In Despret’s writings, what is peculiar is the methodological approach and her anecdotal and idiosyncratic style: the author chooses to tell stories about animals (or, better, stories of relationship among animals, humans included) rather than to write about animals. Focal point to the authors is asking the right questions to non-human animals.[7] This means that animals are not texts to hermeneutically interpret, not object to quest via scientific experiments, but they are subjects able to provide their own answers to the questions interesting to them.
Within philosophical ethology, Despret has stressed the repetivity of any interspecific dialogue: non-human animals are being transformed by the encounter with the human beings, and, in the same way, human beings result transformed by the dialogue with the non-human. Despret’s stories are full of examples got by researchers, farmers, trainers – along with likewise important autobiographical reports – proving the enrichment coming from the encounter with the non-human animals.
A French philosopher and ethologist, Lestel is "Maître de conférences" at École Normale Supérieure of Paris and director of a research team about eco-anthropology and ethnology at the Muséum national d’histoire naturelle.[8]
His credit is stressing how a cultural phenomenon is not a human peculiarity.[9] To Lestel, it necessary to see at anthropo-poiesis with an evolutionary and pluralist lens and at culture as a domain no longer apart from nature. It is necessary to become aware that we live in a multi-species society where each species produces their own kind of culture. This proximity of space and time among beings from different species allows the emergence of few sincere friendship and relationship, that have a historical, ethical and political importance, to Lestel.[10]

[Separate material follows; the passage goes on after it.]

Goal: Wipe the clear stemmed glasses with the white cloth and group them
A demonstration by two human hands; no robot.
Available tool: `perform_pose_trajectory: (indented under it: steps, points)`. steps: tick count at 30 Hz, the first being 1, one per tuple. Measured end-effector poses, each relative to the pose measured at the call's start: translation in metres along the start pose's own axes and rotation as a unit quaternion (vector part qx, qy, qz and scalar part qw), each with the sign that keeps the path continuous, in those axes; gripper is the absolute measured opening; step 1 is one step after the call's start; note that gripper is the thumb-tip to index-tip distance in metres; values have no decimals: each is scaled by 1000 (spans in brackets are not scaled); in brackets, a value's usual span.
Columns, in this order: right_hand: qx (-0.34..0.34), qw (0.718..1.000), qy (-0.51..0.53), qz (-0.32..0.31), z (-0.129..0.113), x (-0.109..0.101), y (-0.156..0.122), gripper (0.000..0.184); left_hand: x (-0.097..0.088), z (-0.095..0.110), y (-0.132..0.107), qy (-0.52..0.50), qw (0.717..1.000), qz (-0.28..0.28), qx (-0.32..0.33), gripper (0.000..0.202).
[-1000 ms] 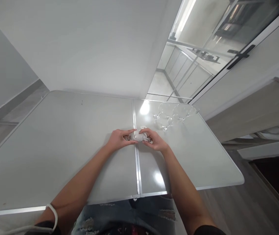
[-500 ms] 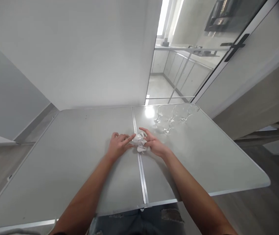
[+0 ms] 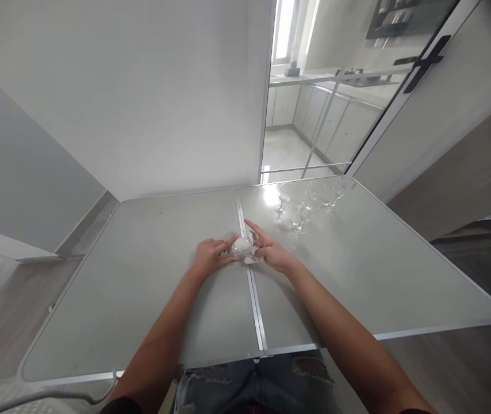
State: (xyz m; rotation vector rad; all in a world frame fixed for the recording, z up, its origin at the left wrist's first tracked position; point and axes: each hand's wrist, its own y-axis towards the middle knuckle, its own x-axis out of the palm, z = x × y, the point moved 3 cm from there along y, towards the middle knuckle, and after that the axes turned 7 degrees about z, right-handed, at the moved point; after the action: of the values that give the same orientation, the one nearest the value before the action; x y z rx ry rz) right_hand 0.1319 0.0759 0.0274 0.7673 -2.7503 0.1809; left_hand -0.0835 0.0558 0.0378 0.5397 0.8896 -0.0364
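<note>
Over the table's middle seam I hold a small clear glass (image 3: pixel 241 246), its rounded bowl filled with white. My left hand (image 3: pixel 213 256) grips it from the left, fingers closed about its side; the part under the fingers is hidden. On the right, a crumpled white cloth (image 3: pixel 252 259) bunches against the glass mouth. My right hand (image 3: pixel 271 252) is closed on this cloth between thumb and fingers, with the index finger stretched forward. Whether the right fingertips reach inside the glass I cannot tell.
Several clear stemmed glasses, among them a nearer one (image 3: pixel 299 226), stand at the back right of the pale table (image 3: pixel 150 299). A white wall (image 3: pixel 176 103) rises behind the table, beside a glazed door (image 3: pixel 336 109) with a black handle. A grey cable (image 3: pixel 56 394) runs at the lower left.
The glass has turned a little in my hands, so more of its white-filled bowl shows. My left fingers have shifted around it. The view has swung slightly.
</note>
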Motion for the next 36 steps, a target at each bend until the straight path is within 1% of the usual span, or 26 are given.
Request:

In 2016, during the International days of study GIS about human-animal held in Bologna, Lestel has rolled out his zoo-futurism, a philosophical artistic trend aiming to "re-animalise" the human being.[11]

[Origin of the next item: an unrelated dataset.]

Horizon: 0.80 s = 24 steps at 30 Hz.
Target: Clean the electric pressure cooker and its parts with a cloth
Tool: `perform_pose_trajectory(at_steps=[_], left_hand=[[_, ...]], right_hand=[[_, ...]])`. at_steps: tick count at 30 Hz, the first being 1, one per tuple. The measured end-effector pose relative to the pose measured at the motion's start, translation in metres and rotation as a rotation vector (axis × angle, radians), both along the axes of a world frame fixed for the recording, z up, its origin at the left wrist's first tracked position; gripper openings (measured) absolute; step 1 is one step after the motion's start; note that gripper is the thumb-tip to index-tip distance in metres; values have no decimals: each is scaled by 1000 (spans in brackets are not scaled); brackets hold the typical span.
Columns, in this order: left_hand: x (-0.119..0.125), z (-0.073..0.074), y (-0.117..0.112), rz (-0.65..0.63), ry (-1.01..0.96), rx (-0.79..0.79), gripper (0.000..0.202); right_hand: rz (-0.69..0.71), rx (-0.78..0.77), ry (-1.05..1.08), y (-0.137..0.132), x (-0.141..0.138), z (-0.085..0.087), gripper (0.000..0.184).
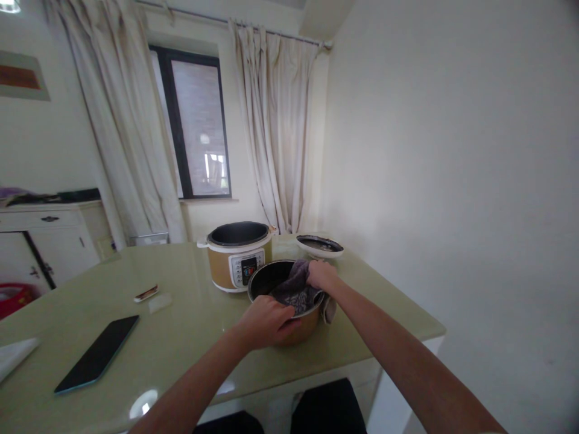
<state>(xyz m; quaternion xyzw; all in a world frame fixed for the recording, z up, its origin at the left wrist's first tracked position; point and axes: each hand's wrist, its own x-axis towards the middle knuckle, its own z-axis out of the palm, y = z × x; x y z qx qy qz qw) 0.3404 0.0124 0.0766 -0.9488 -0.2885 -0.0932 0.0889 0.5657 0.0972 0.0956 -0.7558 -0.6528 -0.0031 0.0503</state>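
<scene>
Now, hands: two; left hand (pixel 266 319) gripped one inner pot (pixel 284 301), right hand (pixel 322 276) clutched one grey cloth (pixel 296 292).
Beyond: one cooker (pixel 236 254), one lid (pixel 319 245).

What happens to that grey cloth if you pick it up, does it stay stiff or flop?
Probably floppy: the grey cloth already sags over the rim of the inner pot and bunches under the right hand. It looks light, since it drapes without tipping the pot. It likely won't slide much, because its surface looks rough.
</scene>
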Motion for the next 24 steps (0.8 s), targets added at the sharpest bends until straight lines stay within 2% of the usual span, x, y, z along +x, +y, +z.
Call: perform_pose_trajectory(at_steps=[2, 4, 8, 10, 12, 16, 19, 21, 24], left_hand=[[9, 3, -7, 30, -24, 1, 31], [29, 3, -17, 92, -57, 2, 25], [72, -1, -27, 266, -73, -31, 31], [78, -5, -22, 300, -67, -39, 35], [70, -9, -13, 263, -61, -17, 38], [26, -14, 7, 89, -28, 36, 45], [0, -12, 12, -2, -4, 42, 40], [-2, -8, 7, 10, -1, 47, 32], [20, -2, -7, 89, -43, 54, 23]], right_hand=[[-3, 11, -6, -1, -3, -2, 50], [-4, 17, -13, -1, -5, -3, 49], [-5, 19, -27, -2, -5, -5, 48], [-3, 12, -30, -1, -3, -4, 49], [0, -2, -28, -1, 1, -3, 48], [8, -23, -15, 2, 5, 1, 49], [7, -16, -6, 4, 3, 1, 50], [0, -5, -5, 5, -1, 0, 48], [-8, 4, -9, 6, -5, -2, 47]])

An Italian philosopher, ethologist and zooanthopologist, Marchesini is director of School of Human-Animal interaction, of Study Centre of post-human philosophy and professor at few Italian universities. For over 20 years, he is leading a multidisciplinary project research about zooanthropology, posts-human philosophy and bioethics to demonstrate that non-human animals have a referent role during the identity structuring (anthropo-poiesis)[12] and the philosophical consequences coming from this kind of relationship.
Main concepts in Marchesini’s thought are zootropism and animal epiphany. With the term zootropism, Marchesini underlines the natural human tendency to turn to non-humans, like a kind of biophilia[13] rooted in our species that see in ethero-specifics some social counterparts able to contribute to anthropo-poiesis processes.[14]

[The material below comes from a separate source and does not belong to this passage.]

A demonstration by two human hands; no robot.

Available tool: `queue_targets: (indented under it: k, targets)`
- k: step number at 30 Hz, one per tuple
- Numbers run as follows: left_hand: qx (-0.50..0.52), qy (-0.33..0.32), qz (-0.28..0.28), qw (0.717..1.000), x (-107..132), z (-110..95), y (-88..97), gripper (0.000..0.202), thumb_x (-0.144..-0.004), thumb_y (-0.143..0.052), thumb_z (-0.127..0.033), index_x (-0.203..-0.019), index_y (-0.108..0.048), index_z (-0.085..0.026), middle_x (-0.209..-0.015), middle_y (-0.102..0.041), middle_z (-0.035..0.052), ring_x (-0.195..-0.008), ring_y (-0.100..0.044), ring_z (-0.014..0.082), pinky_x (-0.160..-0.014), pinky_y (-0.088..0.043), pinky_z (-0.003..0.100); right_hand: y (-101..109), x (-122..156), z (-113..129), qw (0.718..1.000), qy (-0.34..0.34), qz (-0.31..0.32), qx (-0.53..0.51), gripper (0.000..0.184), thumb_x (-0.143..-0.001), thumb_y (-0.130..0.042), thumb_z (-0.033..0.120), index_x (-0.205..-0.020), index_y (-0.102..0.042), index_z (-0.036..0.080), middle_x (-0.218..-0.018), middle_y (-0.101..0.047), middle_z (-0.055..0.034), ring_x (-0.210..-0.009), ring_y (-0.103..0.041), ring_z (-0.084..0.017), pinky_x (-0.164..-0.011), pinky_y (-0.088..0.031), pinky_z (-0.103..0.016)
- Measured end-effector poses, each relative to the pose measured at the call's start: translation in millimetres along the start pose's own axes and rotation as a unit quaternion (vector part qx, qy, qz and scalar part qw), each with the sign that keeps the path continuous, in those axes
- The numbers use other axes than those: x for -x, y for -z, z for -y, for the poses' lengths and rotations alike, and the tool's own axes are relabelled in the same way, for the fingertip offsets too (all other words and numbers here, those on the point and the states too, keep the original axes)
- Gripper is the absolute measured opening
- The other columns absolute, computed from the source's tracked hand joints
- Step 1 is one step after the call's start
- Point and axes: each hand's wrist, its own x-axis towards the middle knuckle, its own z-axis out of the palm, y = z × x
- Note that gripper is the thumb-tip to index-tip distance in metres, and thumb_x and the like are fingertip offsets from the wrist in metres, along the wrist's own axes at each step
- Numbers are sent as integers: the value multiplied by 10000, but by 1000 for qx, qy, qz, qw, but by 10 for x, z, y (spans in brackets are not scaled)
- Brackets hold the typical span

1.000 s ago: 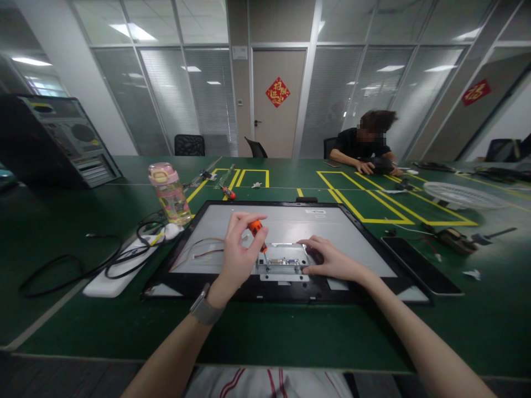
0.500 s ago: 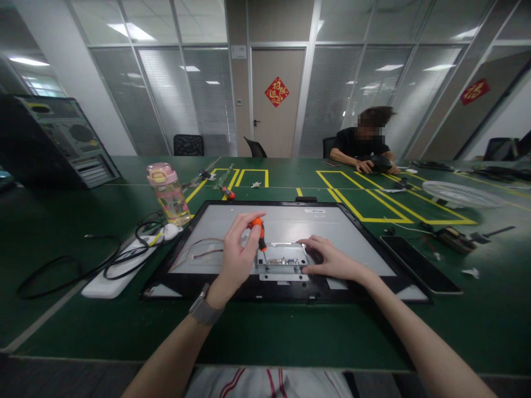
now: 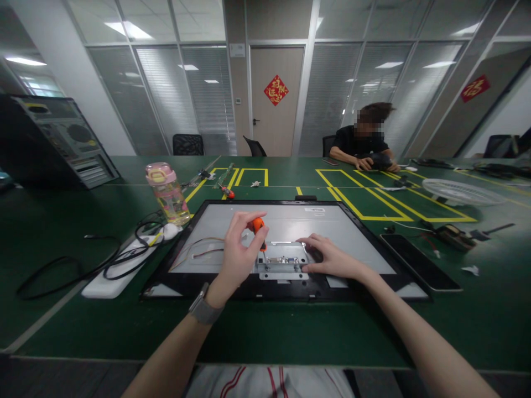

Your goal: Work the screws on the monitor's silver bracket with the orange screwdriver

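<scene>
A flat monitor panel (image 3: 265,221) with a black frame lies back side up on the table before me. On its lower middle sits a metal bracket (image 3: 284,276) with a row of connector ports (image 3: 282,261). My left hand (image 3: 240,243) is closed on an orange and black screwdriver (image 3: 259,225), held nearly upright with its tip at the bracket's left end. My right hand (image 3: 329,257) grips the bracket's right end between thumb and fingers. Thin wires (image 3: 207,251) lie on the panel left of my left hand.
Left of the panel are a power strip (image 3: 112,276) with black cables and a pink-lidded bottle (image 3: 168,193). A phone (image 3: 418,262) lies to the right. Another screwdriver (image 3: 227,192) rests behind the panel. A person (image 3: 365,138) sits across the table; a computer case (image 3: 58,141) stands far left.
My left fingers have shifted slightly around the screwdriver handle, which remains at the same spot on the bracket. My right hand has stayed in place.
</scene>
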Motion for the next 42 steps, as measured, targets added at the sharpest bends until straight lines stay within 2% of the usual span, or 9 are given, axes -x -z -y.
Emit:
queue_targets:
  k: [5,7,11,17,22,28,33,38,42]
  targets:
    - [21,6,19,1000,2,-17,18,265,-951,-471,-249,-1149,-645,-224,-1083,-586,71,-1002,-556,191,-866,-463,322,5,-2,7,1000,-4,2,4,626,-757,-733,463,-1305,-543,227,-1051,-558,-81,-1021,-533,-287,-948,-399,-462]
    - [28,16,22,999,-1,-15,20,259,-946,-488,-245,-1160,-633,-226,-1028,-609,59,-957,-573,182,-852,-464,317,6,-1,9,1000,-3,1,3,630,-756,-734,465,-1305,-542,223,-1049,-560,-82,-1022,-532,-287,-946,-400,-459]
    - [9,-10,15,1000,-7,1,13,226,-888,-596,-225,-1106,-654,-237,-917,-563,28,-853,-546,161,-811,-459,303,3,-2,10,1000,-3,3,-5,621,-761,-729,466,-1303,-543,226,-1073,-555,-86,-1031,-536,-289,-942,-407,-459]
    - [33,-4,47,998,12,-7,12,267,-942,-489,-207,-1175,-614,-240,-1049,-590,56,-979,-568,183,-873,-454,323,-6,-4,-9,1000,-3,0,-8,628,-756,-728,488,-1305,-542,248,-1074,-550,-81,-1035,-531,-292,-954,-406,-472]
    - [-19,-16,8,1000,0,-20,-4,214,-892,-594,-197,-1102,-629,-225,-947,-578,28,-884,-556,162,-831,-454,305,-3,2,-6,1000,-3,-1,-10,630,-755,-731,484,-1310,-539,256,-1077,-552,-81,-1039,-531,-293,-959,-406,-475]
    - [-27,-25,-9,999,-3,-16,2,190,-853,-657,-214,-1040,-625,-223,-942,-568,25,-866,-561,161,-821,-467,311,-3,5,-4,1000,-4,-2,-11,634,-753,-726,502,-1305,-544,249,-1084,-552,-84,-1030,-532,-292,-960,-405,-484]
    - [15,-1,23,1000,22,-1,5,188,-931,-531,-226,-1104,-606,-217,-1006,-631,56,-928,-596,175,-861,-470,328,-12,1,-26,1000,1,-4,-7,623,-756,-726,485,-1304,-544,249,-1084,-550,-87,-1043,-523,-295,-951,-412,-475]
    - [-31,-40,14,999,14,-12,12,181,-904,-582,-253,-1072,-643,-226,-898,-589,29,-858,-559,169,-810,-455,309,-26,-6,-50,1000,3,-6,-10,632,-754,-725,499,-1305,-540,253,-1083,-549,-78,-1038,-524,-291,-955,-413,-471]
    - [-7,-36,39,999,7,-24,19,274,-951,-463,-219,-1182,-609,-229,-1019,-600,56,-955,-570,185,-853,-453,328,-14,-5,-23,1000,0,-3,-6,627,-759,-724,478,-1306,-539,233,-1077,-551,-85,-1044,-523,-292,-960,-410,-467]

On the other side, with the concept of "animal epiphany", Marchesini points out the characteristic of enunciation and revelation coming from humans-non humans relationship. Animal diversity let human being imagine new existential paths – in the flight of a bird, human being cannot see just the phenomenon per se, but perceive a new dimension of the thinking it is possible to fly[15] – and experiment an hybridational tension leading to identity slidings.
With the essay Philosophical ethology,[16] Marchesini focus on subjectivity. To him, subjectivity is foundation to conscience, not the opposite. Animals get constantly engaged from the external world through new occurrences asking for creativity and initiative not explicable with any automatism.[17] From this point of view, to Marchesini, desire connects animals and the world, desire make them acting in their present.